The York Theatre Company will bestow the 2016 Founders Award upon Molly Pickering Grose and Sarah Tod Smith to be given at the annual gala. Both are founding Board Members of the company who have made distinguished contributions over its 47-year history.
Molly Pickering Grose was a theater major who found that female stage managers were non-existent when she graduated from college. When Janet Hayes Walker asked for help on the first production of the brand new York Players (as it was named then), she jumped at the chance. She did house management, ran lights, found props and eventually became the stage manager.
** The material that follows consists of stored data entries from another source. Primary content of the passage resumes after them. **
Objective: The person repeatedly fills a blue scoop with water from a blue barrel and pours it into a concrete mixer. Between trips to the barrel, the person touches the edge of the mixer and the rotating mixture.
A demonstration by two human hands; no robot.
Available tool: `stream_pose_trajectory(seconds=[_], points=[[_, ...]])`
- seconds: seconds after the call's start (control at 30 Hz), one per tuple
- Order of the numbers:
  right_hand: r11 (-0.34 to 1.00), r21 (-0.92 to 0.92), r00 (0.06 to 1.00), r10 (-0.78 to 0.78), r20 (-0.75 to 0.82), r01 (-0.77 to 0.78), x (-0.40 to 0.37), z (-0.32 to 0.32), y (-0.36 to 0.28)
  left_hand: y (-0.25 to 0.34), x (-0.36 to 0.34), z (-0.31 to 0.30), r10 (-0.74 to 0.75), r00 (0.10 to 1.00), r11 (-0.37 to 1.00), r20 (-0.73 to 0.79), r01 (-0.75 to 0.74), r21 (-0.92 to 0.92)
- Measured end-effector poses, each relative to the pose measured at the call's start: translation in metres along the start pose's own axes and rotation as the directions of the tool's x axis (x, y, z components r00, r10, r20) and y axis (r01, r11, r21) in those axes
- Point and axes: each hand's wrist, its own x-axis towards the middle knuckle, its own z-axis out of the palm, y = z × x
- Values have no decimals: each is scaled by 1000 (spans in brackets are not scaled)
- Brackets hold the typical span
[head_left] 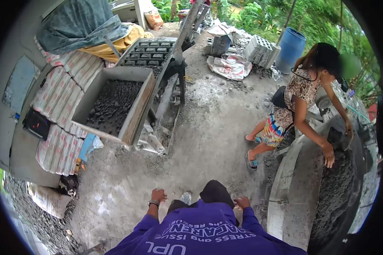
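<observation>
My left hand (158, 195), with a watch at the wrist, hangs beside my left leg above the grey ground. Its fingers look loosely apart and nothing shows in them. By my right hip is my right hand (242, 202), partly covered by the purple sleeve, its fingers slightly spread and holding nothing visible. My dark-clad knee (217, 192) is raised between the hands. To the right, another person (304, 95) bends over a long metal trough (295, 182) of dark gravelly mix, both hands at its far part.
A box (149, 95) of dark gravel stands at left on a frame, beside a block mould (148, 53). Stacked cement bags (57, 93) line the wall. Further back are hollow blocks (258, 50), a white sack (229, 66) and a blue barrel (290, 50).
</observation>
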Motion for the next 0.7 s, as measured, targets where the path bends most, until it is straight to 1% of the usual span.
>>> stream_pose_trajectory(seconds=[0.03,0.07,0.1,0.13,0.17,0.23,0.27,0.3,0.33,0.37,0.4,0.43,0.47,0.5,0.53,0.57,0.6,0.63,0.67,0.7], points=[[997,-48,998,-58,2,58,19,-14,0,43,24,15,8,1000,1000,17,-8,23],[998,-30,999,-47,-14,47,40,-22,0,83,48,30,60,997,997,45,-62,47],[971,124,976,213,-53,-205,62,-29,-5,116,75,44,109,991,991,75,-114,68],[857,282,886,462,-48,-432,86,-36,-11,148,103,60,140,987,988,77,-144,54],[846,304,878,475,-56,-438,114,-44,-18,179,128,75,142,985,986,98,-149,72],[783,294,827,561,47,-548,168,-67,-43,240,174,109,183,982,977,55,-188,105],[775,319,825,563,44,-546,201,-79,-56,268,193,122,155,985,984,74,-160,73],[931,-103,934,356,41,-350,236,-83,-58,284,204,133,101,994,994,44,-102,42],[864,-500,984,134,117,-58,290,-102,-68,309,224,155,61,998,998,21,-61,-2],[785,-613,987,11,157,89,333,-121,-80,325,239,174,-10,1000,1000,27,10,11],[678,-701,971,-86,224,222,360,-143,-92,336,249,189,-100,995,994,27,99,36],[586,-745,943,-274,188,318,394,-160,-129,366,264,201,-107,994,992,24,105,75],[957,-254,989,-146,-10,139,434,-174,-137,387,268,219,-156,987,982,28,151,114],[959,-221,983,-184,3,180,476,-199,-158,402,271,236,-209,977,968,31,203,145],[937,303,978,199,-59,-172,480,-234,-237,409,291,245,-165,983,977,77,152,149],[944,303,987,151,-51,-129,494,-269,-292,425,301,263,-176,981,975,82,162,155],[985,163,994,66,-85,-51,526,-290,-324,448,311,282,-144,988,986,58,138,95],[963,271,995,33,-94,-6,558,-305,-350,470,324,298,-112,993,993,31,111,40],[922,385,995,-1,-103,41,593,-318,-383,494,346,308,-109,994,989,12,107,102],[931,360,995,-26,-97,59,620,-342,-410,516,360,326,-108,994,988,16,105,116]])
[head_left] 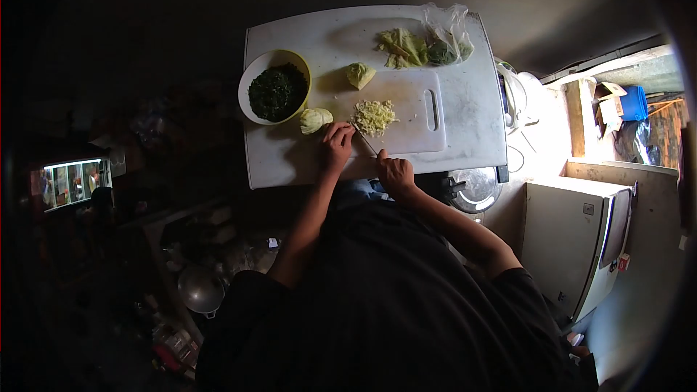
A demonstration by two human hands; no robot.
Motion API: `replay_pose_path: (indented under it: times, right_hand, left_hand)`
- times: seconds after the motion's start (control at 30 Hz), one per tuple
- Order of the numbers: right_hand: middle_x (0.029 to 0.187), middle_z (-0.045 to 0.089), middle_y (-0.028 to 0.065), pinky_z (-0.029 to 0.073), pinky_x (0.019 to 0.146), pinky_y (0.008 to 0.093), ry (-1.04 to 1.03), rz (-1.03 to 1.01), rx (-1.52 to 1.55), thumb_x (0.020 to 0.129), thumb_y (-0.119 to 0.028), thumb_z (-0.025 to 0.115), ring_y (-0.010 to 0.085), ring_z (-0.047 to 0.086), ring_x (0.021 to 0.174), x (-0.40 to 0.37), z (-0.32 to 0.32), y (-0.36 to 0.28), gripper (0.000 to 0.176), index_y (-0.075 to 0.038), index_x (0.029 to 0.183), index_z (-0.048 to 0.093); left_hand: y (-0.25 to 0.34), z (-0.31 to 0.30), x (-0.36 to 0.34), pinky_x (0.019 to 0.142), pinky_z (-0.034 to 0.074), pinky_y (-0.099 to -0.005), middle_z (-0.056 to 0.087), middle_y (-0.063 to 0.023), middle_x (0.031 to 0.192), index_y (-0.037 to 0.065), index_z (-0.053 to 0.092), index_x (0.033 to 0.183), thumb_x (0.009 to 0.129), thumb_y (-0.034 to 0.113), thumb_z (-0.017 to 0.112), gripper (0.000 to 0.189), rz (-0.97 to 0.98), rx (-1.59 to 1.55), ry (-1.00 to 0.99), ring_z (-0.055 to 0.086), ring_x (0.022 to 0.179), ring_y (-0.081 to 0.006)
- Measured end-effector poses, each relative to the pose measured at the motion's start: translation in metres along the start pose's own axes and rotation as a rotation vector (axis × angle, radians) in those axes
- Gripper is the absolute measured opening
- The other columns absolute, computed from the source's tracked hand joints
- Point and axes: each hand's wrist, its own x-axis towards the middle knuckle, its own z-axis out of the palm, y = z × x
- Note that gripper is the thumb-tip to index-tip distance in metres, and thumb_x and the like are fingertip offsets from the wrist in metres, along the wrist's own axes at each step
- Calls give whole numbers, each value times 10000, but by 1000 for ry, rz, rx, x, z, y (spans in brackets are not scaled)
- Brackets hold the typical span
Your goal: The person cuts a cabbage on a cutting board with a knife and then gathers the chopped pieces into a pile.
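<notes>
My right hand is closed around the handle of a knife, whose blade points up and left over the near edge of a white cutting board. Beside the blade tip, my left hand has its fingers curled together at the board's left side; whatever is under them is hidden. A pile of finely chopped cabbage lies on the board just beyond the blade. One cabbage chunk rests just beyond my left hand, and another cabbage wedge sits at the board's far left corner.
A bowl of dark chopped greens stands at the white table's left edge. Loose cabbage leaves and a clear plastic bag with something green lie at the back right. A round metal lid and a white fridge are to the right.
</notes>
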Motion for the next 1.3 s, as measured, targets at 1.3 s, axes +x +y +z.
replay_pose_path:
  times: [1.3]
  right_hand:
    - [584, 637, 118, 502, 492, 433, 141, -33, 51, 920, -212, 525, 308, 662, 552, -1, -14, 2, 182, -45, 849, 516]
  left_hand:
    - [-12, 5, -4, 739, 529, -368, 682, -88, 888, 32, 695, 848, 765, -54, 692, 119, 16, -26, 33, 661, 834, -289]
When the York Theatre Company moved to its home at CitiCorp, she left the company but stayed on the Board as Secretary, and still serves in that position. She retired from the Spence School after 40 years, and has been a member of the Canterbury Choral Society (former President, now Stage Manager). She also sits on the Board of the Central Park Brass (Secretary), on her Church Building Maintenance Committee (Secretary, the Omega Ensemble (Secretary/Treasurer), and on the Boards of her co-ops in Manhattan and City Island.
Sally Smith began working with the York Theatre Company in its earliest days, with Janet Hayes Walker, Molly Pickering Grose, and James Morgan. Using carpentry skills, she had learned from her father, she built sets and later became the Theatre's technical director for a number of years. She also sewed draperies and costumes, donated props, and generally pitched in during the York's early shoestring life. She has for many years served on the York's Board of Directors, and helped guide the Theatre through several periods of hardship and uncertainty. She is also a member of the Cosmopolitan Club, was for decades sat on the Board of the InterSchool Orchestras of New York, and sang for almost fifty years in the Canterbury Choral society. In New York and in Chatham, Massachusetts, she raised four children and seven grandchildren who haven't turned out half bad. She continues to be a loyal supporter of the York Theatre Company.
The 25th Oscar Hammerstein Annual Gala Benefit Committee includes Joan Ross Sorkin (Chair), with David McCoy, Victoria Cundiff, Barbara Freitag, Alan Govenar, Molly Pickering Grose, Marilyn Hausfeld, Laurence Holzman, Jim Kierstead, Riki Kane Larimer, James Morgan, Francine Pascal, Charlotte Rosenblatt, Joshua Simmons, Elisa Loti Stein, Betty Cooper Wallerstein, and Stuart Wilk.
The Oscar Hammerstein Award is presented at an annual gala which benefits The York Theatre Company, and is presented with the endorsement of the Rodgers & Hammerstein Organization and the Hammerstein Family. Past recipients include Angela Lansbury, Lynn Ahrens & Stephen Flaherty, Stephen Sondheim, Betty Comden & Adolf Green, Harold Prince, Cy Coleman, Charles Strouse, Arthur Laurents, Jerry Herman, Stephen Schwartz, Peter Stone, David Merrick, John Kander & Fred Ebb, Terrence McNally, Cameron Mackintosh, Carol Channing, Tony Walton, Joseph Stein, George S. Irving, Jerry Bock & Sheldon Harnick, Thomas Meehan, Paul Gemignani, Alan Menken, and Barbara Cook.
The York Theatre Company, now in its 47th year, is the only company in New York, and one of the few in the world, whose two-fold mission is to produce new musical works and rediscover musical gems from the past. The York's credits include more than 70 fully staged productions, more than 100 Mufti semi-staged readings, 35 cast albums, and commercial transfers that include the Broadway productions of Sweeney Todd (1989-90), and Souvenir (2005-2006).